*What needs to be done:* Could you tally the lines in the listing below that include the word "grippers"? Respond with the total alone.

*Material provided:*
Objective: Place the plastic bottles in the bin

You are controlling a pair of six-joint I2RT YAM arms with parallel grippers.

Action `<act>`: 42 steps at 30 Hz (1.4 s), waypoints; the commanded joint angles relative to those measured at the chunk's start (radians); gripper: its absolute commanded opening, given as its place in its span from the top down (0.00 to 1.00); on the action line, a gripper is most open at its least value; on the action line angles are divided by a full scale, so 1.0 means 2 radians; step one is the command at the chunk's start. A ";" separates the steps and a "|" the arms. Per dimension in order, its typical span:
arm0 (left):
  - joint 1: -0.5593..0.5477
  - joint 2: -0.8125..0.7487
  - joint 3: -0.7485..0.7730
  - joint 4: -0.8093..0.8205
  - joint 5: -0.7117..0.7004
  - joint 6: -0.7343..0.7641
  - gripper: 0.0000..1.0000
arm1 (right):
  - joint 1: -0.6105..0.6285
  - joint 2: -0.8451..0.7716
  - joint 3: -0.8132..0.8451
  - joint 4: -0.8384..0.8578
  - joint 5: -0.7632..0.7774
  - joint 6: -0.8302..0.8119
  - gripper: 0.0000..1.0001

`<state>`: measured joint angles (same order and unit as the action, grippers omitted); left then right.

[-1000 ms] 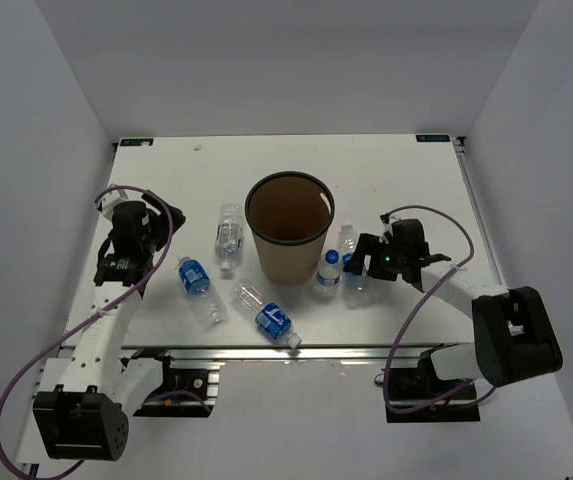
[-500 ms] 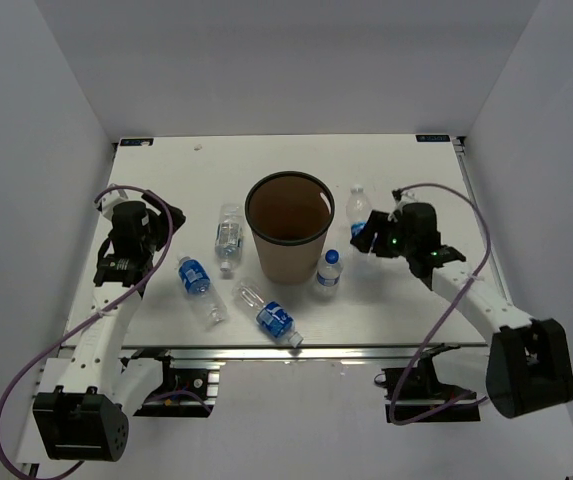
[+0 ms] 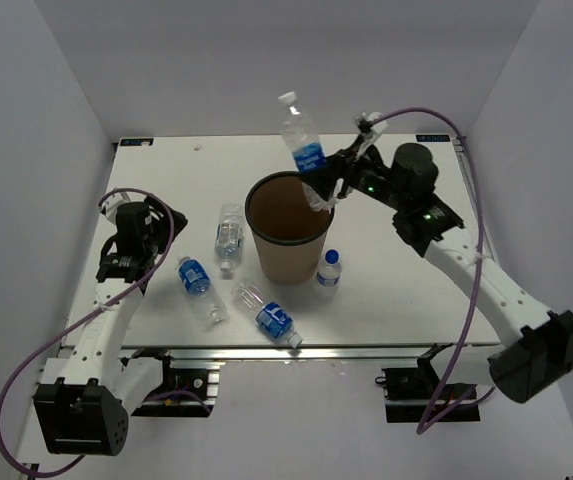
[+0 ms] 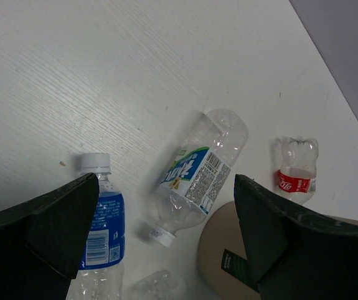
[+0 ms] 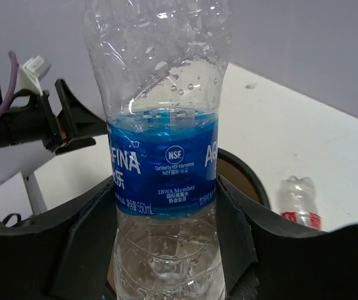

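The brown bin [image 3: 286, 262] stands mid-table. My right gripper [image 3: 328, 186] is shut on a clear bottle [image 3: 305, 152] with a blue label. It holds the bottle tilted, cap up, over the bin's far right rim. In the right wrist view the fingers [image 5: 85, 244] clamp the bottle [image 5: 163, 169] below its label, with the bin's dark rim [image 5: 253, 181] behind. Three bottles lie left of and in front of the bin [image 3: 228, 235], [image 3: 199, 285], [image 3: 269, 317]. One stands upright at its right [image 3: 328, 270]. My left gripper [image 3: 121, 262] is open and empty above the left bottles [image 4: 197, 169], [image 4: 100, 231].
A small clear bottle with a red label shows beside the bin in both wrist views [image 4: 296, 175], [image 5: 300, 203]. The table's near edge runs just in front of the lying bottles. White walls enclose the table on three sides.
My right arm has lifted its bottle from the table right of the bin, swung it up and left, and now holds it over the bin's rim. The left arm has barely moved.
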<state>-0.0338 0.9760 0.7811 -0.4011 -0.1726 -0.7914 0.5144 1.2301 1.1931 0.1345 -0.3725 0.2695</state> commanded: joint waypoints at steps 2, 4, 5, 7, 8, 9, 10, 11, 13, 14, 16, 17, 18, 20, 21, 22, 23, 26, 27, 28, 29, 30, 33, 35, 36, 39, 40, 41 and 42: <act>0.001 -0.004 0.002 -0.023 -0.004 -0.017 0.02 | 0.059 0.048 0.032 -0.004 0.001 -0.042 0.61; 0.001 -0.006 0.003 -0.024 -0.006 -0.018 0.02 | 0.071 0.052 0.032 -0.001 0.022 -0.056 0.49; 0.002 -0.006 0.003 -0.025 -0.005 -0.019 0.02 | 0.076 0.053 0.034 -0.004 0.023 -0.057 0.46; 0.001 -0.006 0.001 -0.024 -0.004 -0.022 0.02 | 0.078 0.061 0.054 -0.021 0.020 -0.062 0.33; 0.001 -0.006 0.000 -0.023 -0.003 -0.022 0.02 | 0.078 0.064 0.062 -0.040 0.021 -0.063 0.30; 0.001 -0.006 -0.001 -0.023 -0.002 -0.022 0.02 | 0.077 0.065 0.066 -0.046 0.022 -0.065 0.20; 0.001 -0.005 -0.001 -0.025 -0.003 -0.022 0.02 | 0.077 0.061 0.068 -0.050 0.030 -0.068 0.12; 0.001 -0.005 -0.002 -0.027 -0.003 -0.023 0.02 | 0.077 0.057 0.065 -0.053 0.034 -0.070 0.11; 0.002 -0.004 -0.002 -0.030 -0.009 -0.022 0.02 | 0.077 0.037 0.056 -0.055 0.058 -0.079 0.11; 0.001 -0.004 -0.001 -0.032 -0.010 -0.022 0.02 | 0.078 0.029 0.048 -0.058 0.070 -0.080 0.11; 0.002 -0.004 0.000 -0.036 -0.015 -0.022 0.02 | 0.078 0.004 0.038 -0.085 0.108 -0.087 0.11; 0.001 -0.003 0.001 -0.039 -0.019 -0.022 0.02 | 0.078 -0.006 0.017 -0.094 0.122 -0.093 0.11; 0.001 -0.003 0.002 -0.040 -0.021 -0.022 0.02 | 0.077 -0.032 0.000 -0.102 0.139 -0.091 0.11; 0.001 -0.003 0.001 -0.036 -0.022 -0.021 0.02 | 0.078 -0.063 -0.038 -0.125 0.183 -0.082 0.11; 0.002 -0.003 -0.002 -0.032 -0.020 -0.019 0.02 | 0.077 -0.096 -0.084 -0.127 0.205 -0.076 0.11; 0.001 -0.003 -0.004 -0.027 -0.019 -0.015 0.02 | 0.078 -0.114 -0.105 -0.134 0.221 -0.070 0.11; 0.001 -0.002 -0.005 -0.018 -0.015 -0.014 0.02 | 0.078 -0.130 -0.125 -0.137 0.220 -0.068 0.11; 0.001 0.004 -0.006 -0.013 -0.018 -0.014 0.02 | 0.078 -0.185 -0.191 -0.158 0.209 -0.057 0.11; 0.001 0.007 -0.006 -0.013 -0.019 -0.014 0.02 | 0.077 -0.200 -0.214 -0.162 0.206 -0.057 0.11; 0.002 0.010 -0.005 -0.014 -0.020 -0.014 0.02 | 0.078 -0.205 -0.221 -0.165 0.207 -0.058 0.11; 0.001 0.017 -0.003 -0.015 -0.021 -0.013 0.02 | 0.078 -0.206 -0.228 -0.162 0.209 -0.059 0.11; 0.001 0.020 -0.004 -0.015 -0.021 -0.014 0.02 | 0.077 -0.202 -0.234 -0.158 0.211 -0.061 0.11; 0.001 0.034 -0.002 -0.016 -0.015 -0.014 0.02 | 0.078 -0.174 -0.241 -0.135 0.222 -0.061 0.11; 0.001 0.039 -0.001 -0.017 -0.010 -0.013 0.02 | 0.078 -0.156 -0.245 -0.118 0.222 -0.062 0.11; 0.001 0.043 -0.001 -0.016 -0.009 -0.013 0.02 | 0.077 -0.138 -0.248 -0.099 0.219 -0.063 0.12; 0.001 0.044 -0.003 -0.010 0.000 -0.012 0.02 | 0.078 -0.115 -0.267 -0.051 0.196 -0.067 0.15; 0.001 0.044 -0.003 -0.010 -0.001 -0.012 0.02 | 0.078 -0.113 -0.274 -0.039 0.192 -0.068 0.15; 0.001 0.045 -0.003 -0.011 -0.003 -0.012 0.02 | 0.079 -0.112 -0.286 -0.027 0.190 -0.069 0.16; 0.002 0.045 -0.002 -0.012 -0.004 -0.011 0.02 | 0.078 -0.113 -0.290 -0.005 0.190 -0.070 0.16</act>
<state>-0.0338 1.0729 0.7761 -0.4393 -0.1894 -0.8234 0.6697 1.0073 0.6422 -0.0319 0.0269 0.1413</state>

*Task solution:* 2